Let me know what you think. You can contact me at the address below.

Tale of two diseases

AIDS Awareness Day was Thursday. There was the annual conference attended by luminaries in the field from around the world. Newspapers covered the event on their front pages. Television news shows also gave it great play.

I remember the early days of the pandemic. We had no idea what was causing it. We had no idea how it was spread. And we certainly had no idea how to cure it once you had it–or even how to slow it down. I remember thinking at the time, “Is this the beginning of the next Black Death? We need to figure this thing out–and we need to do it in a hurry.”

People I knew died from AIDS. The school paper I was advising at the time interviewed a teenager who was in the hospital with it. One of my best friends had a brother who discovered he was HIV positive.

Today, there are about 1.2 million cases of HIV/AIDS in the US. Eighty percent of those people have been diagnosed. The other 20 percent still do not know they have it.

Last year, the US government alone spent $2.9 billion on AIDS research.

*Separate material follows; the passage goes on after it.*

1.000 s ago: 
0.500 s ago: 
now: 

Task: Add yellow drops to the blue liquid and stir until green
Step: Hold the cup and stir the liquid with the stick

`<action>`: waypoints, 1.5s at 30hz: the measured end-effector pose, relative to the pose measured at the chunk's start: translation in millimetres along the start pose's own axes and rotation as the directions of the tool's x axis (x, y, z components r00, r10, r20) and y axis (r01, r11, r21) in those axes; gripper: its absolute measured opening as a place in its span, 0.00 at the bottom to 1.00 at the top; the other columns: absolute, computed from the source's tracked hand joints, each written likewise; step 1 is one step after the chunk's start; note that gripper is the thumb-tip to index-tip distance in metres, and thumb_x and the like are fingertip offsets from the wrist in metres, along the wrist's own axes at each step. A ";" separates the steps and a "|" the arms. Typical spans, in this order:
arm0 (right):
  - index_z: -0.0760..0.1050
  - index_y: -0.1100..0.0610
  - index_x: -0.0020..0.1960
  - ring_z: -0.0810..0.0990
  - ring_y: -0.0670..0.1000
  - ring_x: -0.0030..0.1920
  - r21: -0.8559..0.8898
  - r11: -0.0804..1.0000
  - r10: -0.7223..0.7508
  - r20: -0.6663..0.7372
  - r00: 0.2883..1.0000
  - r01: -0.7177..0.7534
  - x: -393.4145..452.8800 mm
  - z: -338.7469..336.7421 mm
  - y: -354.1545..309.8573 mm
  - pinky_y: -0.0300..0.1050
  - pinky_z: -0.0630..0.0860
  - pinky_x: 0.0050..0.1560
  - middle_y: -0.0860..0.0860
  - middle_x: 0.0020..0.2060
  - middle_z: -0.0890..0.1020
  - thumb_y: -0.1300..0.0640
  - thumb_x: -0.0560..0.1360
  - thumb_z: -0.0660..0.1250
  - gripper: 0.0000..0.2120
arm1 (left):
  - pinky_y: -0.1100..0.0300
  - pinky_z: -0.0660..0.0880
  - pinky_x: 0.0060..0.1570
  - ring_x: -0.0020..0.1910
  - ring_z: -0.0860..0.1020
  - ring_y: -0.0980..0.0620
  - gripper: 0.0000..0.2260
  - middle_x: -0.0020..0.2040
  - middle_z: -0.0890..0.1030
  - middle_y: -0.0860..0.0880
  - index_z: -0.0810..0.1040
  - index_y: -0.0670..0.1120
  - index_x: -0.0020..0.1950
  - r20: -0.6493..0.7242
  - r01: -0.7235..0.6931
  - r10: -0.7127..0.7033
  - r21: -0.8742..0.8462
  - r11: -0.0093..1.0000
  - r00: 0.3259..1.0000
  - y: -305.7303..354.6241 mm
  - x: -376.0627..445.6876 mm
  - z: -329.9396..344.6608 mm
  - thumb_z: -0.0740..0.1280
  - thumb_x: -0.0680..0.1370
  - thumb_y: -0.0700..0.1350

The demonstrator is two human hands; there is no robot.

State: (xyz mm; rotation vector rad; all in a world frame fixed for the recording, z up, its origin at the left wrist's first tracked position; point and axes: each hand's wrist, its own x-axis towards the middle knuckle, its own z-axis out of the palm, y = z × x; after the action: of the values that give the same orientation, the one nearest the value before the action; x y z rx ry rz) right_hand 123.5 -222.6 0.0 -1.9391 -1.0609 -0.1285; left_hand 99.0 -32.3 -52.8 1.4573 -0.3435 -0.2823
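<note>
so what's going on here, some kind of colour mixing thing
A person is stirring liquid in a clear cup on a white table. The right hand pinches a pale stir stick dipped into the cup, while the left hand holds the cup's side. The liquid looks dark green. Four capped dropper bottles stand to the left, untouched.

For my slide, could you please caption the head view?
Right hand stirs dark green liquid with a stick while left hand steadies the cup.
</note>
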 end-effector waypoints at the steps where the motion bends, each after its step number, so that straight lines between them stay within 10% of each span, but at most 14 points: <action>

Additional money was raised privately.

There is reason to believe that as many as three million people in the US have NETs as I write this. Significantly less than one percent of them know they have it. We have few reliable tests for the disease. We do not know what causes it–and unless we catch it very early, no idea how to cure it.

Last year, we spent less than $2.9 million on NET research total–including all federal and private monies.

On NET Awareness Day on November 10, no major newspaper or major broadcast medium  in the US ran a single story on it.

I don’t want to stop spending money on AIDS research. I don’t want to stop spending money on AIDS/HIV education programs. And I don’t want the media to stop covering the problem. Those things are too important.

But NET research, education and awareness programs are just as important.

If they were funded and covered that way maybe I would not be decorating the house for the holidays alone this year.